表 7. CPD 组件分析结果在 WOD 验证集上。

CSS Components CSS 组件	BEV AP 饮料
CSS Components CSS 组件	$I o U_{0.3}$	$I o U_{0.5}$	IoU $U_{0.7}$ IoU
Distance 距离	32.70	24.57	14.80
Distance+MLO 距离+MLO	34.40	26.25	15.91
Distance+MLO+SS 距离+MLO+SS	$38.95$	$31.06$	$19.49$

CSS Components BEV AP IoU_(0.3) IoU_(0.5) IoU U_(0.7) Distance 32.70 24.57 14.80 Distance+MLO 34.40 26.25 15.91 Distance+MLO+SS 38.95 31.06 19.49| CSS Components | BEV AP | | | | :--- | :--- | :--- | :--- | | | $I o U_{0.3}$ | $I o U_{0.5}$ | IoU $U_{0.7}$ | | Distance | 32.70 | 24.57 | 14.80 | | Distance+MLO | 34.40 | 26.25 | 15.91 | | Distance+MLO+SS | $\mathbf{3 8 . 9 5}$ | $\mathbf{3 1 . 0 6}$ | $\mathbf{1 9 . 4 9}$ |

Table 8. CSS component analysis results on WOD validation set.
表 8. CSS 组件分析在 WOD 验证集上的结果。

4.6. Ablation Study 消融研究

Components analysis of CPD. To evaluate the individual contributions of our designs, we incrementally added each component and assessed their impact on vehicle detection using the WOD validation set. The results are shown in Table 7. Our MFC method surpasses Single Frame Clustering (SFC) by

2.52 %

in AP, attributed to the more complete point representation of objects across consecutive frames compared to a single frame.

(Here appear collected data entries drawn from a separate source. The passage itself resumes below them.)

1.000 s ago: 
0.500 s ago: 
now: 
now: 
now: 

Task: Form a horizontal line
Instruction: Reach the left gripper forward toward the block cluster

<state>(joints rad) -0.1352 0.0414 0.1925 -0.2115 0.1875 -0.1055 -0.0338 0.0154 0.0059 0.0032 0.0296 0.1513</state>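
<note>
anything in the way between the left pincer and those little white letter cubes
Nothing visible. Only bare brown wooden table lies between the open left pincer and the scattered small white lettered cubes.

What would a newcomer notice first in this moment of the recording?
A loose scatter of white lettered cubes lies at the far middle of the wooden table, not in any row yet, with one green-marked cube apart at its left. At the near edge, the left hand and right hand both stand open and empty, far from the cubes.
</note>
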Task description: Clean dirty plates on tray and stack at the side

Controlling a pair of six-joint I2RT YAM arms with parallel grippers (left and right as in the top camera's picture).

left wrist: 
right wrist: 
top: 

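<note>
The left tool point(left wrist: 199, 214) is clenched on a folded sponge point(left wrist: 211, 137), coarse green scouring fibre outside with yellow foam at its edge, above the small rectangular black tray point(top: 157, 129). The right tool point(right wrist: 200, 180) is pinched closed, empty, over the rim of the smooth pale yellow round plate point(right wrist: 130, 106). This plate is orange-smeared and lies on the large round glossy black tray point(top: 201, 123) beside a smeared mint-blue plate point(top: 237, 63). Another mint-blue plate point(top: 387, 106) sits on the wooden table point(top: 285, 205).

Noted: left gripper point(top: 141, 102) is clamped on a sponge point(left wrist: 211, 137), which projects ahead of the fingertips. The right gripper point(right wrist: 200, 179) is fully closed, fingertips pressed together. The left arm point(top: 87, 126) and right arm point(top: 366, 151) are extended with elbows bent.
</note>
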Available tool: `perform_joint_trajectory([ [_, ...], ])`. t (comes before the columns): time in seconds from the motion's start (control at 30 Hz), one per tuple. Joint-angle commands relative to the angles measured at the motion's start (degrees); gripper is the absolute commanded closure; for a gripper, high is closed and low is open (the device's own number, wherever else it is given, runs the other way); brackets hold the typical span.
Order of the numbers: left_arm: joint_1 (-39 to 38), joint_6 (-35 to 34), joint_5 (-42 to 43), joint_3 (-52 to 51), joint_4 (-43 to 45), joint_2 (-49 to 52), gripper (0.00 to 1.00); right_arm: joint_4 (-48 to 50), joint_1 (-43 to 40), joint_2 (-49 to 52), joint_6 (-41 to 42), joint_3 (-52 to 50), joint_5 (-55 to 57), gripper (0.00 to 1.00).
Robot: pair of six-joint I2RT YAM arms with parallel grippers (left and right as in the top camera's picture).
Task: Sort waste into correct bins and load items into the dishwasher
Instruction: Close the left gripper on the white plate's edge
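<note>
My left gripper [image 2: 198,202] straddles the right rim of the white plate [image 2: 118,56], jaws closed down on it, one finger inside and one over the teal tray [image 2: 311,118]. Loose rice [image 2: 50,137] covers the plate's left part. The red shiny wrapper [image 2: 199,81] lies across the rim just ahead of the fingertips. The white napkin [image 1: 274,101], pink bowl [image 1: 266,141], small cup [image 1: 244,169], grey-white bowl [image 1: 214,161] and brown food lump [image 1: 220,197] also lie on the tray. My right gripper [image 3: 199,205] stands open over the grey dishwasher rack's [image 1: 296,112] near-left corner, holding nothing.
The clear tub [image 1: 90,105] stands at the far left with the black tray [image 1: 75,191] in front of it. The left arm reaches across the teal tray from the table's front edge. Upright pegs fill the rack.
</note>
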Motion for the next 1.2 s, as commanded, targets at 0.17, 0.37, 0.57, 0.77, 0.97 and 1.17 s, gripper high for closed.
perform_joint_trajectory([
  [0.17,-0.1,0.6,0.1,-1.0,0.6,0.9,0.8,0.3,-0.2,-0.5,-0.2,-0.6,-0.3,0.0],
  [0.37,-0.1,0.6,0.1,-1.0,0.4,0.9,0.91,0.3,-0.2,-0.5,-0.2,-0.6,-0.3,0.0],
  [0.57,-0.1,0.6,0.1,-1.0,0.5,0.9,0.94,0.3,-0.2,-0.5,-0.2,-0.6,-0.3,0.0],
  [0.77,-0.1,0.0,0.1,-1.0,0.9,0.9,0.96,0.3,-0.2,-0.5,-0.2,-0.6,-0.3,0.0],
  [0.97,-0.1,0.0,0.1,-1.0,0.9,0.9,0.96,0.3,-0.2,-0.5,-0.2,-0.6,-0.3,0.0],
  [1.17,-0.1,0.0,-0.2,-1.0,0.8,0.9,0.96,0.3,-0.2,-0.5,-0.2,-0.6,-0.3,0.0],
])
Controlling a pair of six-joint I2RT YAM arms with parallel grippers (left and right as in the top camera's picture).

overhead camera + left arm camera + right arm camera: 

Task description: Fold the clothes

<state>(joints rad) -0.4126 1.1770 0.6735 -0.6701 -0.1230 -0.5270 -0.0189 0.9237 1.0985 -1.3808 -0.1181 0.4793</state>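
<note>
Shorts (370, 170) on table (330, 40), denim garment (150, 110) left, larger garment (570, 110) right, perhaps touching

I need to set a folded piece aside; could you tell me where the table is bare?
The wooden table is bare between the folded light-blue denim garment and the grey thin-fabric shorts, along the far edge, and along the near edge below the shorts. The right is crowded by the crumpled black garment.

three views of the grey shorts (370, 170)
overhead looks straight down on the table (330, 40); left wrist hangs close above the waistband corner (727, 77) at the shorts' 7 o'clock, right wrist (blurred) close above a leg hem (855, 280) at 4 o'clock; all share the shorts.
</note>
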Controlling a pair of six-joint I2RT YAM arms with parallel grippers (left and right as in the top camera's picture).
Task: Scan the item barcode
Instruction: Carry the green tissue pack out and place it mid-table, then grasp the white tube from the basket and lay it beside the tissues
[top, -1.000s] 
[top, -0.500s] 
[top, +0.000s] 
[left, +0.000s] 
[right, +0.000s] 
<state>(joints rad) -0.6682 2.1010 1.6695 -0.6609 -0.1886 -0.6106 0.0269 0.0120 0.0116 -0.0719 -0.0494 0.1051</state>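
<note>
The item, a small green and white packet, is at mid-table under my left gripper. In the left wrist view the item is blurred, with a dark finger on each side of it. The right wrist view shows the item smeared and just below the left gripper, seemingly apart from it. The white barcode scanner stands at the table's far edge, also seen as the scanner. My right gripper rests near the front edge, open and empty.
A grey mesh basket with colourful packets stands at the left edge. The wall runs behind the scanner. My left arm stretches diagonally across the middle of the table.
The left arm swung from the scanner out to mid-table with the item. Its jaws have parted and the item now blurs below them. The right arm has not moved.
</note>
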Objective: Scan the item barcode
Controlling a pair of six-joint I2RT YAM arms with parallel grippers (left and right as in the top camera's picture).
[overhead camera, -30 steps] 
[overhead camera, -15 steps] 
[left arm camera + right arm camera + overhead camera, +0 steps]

The CBR further enhances performance by

19.27 %

in AP, as it reduces size and location errors in pseudo-labels. The CST contributes an

8.09 %

increase in AP, demonstrating the effectiveness of geometric features from CProto in detecting sparse objects.
对 CPD 的组件分析。为了评估我们设计的个人贡献,我们逐步添加了每个组件,并使用 WOD 验证集评估它们对车辆检测的影响。结果如表 7 所示。我们的 MFC 方法超越了 Single Frame Clustering(SFC),在 AP 上提高了

2.52 %

,这归因于与单一帧相比,它对连续帧中物体的点表示更加完整。CBR 进一步通过

19.27 %

的 AP 提升来增强性能,因为它减少了伪标签中的尺寸和位置错误。CST 贡献了

8.09 %

的 AP 增加,证明了 CProto 几何特征在检测稀疏物体方面的有效性。

Frame number of MFC. To examine the effect of frame count on initial pseudo-label quality, we experimented with different numbers of past and future point cloud frames on the WOD validation set. The BEV results, shown in Fig. 8 (a)(b), indicate optimal performance with [-5, 5] frames (five past, five future, and the current frame). Additional frames did not significantly improve recall or precision. Consequently, we used 11 frames for initial pseudo-label generation in this study.
多通道前馈网络的帧序号。为了检查帧计数对初始伪标签质量的影响,我们在 WOD 验证集上使用不同数量的过去和未来点云帧进行了实验。从 BEV 结果(图 8(a)(b))可以看出,使用[-5,5]帧(5 个过去帧、5 个未来帧和当前帧)效果最佳。增加帧数不会显著改善召回率或精度。因此,我们在本研究中使用了 11 帧进行初始伪标签生成。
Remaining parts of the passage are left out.